A FPH está a desafiar os treinadores, responsáveis técnicos e dirigentes das equipas que participam nos campeonatos nacionais a falarem um pouco sobre as suas equipas e quais as expetativas do projeto no qual estão inseridos.

Elisabete Ribeiro, líder do Juventude HC, fala das dificuldades que o clube tem enfrentado nos últimos anos, qual o projeto de desenvolvimento a longo prazo e a possibilidade de voltarem a ter hóquei feminino.

FPH: O Juventude está neste momento um pouco longe do número de atletas/escalões que já teve há alguns atrás. O que se passou para isto acontecer e que estratégia delinearam com vista à recuperação do número de atletas/escalões?
 
Elisabete Ribeiro (ER):
O Juventude está a atravessar uma fase menos boa em relação aos atletas, com muita pena nossa, uma vez que não possuímos meios de transporte e financeiros suficientes para fazer a deslocação casa/treinos e treinos/casa. Além disso, também temos poucas pessoas especializadas (treinadores) para ajudar no desenvolvimento do clube. Neste momento temos apenas um treinador, António Ribeiro, sendo que temos 2 jogadores, o Diogo Rocha nos sub18 e o Carlos Filipe nos sub15, que ajudam sempre que necessário. O resto fica ao meu encargo.
 
FPH: A longo prazo, qual é o plano de desenvolvimento delineado para o clube? Dos recursos humanos aos materiais, entre outros, que medidas estão a tomar para garantir um crescimento sustentado  do Juventude?
 

ER: A longo prazo espero que o clube cresça para ser como era, com a ajuda de mais atletas que pretendam tirar o curso de treinador, que entretanto também tiram a carta.

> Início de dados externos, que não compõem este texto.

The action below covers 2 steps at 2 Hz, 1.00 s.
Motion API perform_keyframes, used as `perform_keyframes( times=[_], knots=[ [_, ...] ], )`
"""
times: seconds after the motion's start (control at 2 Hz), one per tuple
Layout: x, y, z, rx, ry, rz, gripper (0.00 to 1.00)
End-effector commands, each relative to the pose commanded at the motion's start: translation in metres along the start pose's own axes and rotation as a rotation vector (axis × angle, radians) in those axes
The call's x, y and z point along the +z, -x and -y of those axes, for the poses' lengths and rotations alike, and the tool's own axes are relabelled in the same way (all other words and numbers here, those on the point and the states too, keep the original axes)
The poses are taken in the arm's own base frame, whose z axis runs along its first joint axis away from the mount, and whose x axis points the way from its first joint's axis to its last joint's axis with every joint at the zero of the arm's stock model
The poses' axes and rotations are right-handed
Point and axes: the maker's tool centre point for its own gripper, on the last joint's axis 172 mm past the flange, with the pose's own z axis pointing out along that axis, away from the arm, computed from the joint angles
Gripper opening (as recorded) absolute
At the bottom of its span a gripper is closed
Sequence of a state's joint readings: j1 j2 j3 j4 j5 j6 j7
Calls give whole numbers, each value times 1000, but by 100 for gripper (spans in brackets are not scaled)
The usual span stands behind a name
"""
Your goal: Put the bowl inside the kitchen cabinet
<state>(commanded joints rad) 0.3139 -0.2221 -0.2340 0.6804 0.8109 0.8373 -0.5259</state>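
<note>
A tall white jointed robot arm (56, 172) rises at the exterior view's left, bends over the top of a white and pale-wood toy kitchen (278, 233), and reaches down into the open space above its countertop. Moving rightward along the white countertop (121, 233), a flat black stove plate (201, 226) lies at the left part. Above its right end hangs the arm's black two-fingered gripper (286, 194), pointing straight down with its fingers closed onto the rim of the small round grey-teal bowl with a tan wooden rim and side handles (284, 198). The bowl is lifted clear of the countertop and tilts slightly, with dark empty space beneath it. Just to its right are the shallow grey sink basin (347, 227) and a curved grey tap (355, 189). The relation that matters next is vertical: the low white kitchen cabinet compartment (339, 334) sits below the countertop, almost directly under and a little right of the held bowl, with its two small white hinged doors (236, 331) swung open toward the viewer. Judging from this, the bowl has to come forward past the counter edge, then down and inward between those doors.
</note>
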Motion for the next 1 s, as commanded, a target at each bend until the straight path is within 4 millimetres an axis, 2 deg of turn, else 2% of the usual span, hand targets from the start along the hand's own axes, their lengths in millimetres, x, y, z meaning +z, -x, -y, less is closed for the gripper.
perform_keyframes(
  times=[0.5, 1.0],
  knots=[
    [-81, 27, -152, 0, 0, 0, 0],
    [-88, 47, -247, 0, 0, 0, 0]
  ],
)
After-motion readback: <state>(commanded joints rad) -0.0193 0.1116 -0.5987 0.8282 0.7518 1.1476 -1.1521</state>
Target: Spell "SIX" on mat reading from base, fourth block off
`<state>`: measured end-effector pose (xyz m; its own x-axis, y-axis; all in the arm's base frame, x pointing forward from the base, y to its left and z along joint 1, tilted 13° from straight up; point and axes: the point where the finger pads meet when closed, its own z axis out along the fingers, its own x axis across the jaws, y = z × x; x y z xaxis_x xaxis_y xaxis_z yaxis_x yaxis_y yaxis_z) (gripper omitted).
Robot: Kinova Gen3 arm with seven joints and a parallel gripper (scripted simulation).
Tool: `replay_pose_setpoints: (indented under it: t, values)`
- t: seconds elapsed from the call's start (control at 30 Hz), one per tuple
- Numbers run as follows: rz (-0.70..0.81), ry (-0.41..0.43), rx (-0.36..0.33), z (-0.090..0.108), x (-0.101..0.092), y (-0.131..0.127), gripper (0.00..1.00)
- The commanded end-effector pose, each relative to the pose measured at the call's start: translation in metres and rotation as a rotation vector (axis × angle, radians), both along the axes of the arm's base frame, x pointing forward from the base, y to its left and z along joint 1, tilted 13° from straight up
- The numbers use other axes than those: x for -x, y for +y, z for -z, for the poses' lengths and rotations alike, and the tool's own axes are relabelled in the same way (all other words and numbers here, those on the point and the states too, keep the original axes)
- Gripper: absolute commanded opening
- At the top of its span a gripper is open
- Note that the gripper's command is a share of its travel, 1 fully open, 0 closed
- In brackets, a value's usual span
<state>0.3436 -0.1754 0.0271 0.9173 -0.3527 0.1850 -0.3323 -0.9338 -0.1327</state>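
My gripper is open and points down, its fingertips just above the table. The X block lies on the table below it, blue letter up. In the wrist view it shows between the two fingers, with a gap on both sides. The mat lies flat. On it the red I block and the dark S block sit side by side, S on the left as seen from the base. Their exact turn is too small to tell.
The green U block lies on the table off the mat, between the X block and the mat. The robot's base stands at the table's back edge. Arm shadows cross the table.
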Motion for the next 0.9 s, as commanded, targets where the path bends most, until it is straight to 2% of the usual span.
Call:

Com a ajuda do subsídio dado pela Câmara Municipal de Lousada pretendemos comprar um meio de transporte (carrinha de 9 lugares). Dessa forma, acho que será possível um crescimento sustentado.
 
FPH: Na perspetiva de desenvolvimento referido, há espaço para o hóquei feminino?
 
ER:
Claro que há espaço para o hóquei feminino, aliás, nós temos 2 atletas femininas que se não houver este escalão para a próxima época, elas não terão onde jogar, o que me deixa muito triste. Já falei com algumas antigas atletas e elas têm vontade de voltar a jogar, agora tudo depende delas. No início da próxima época é que iremos saber se jogaremos nas duas vertentes ou só em sala.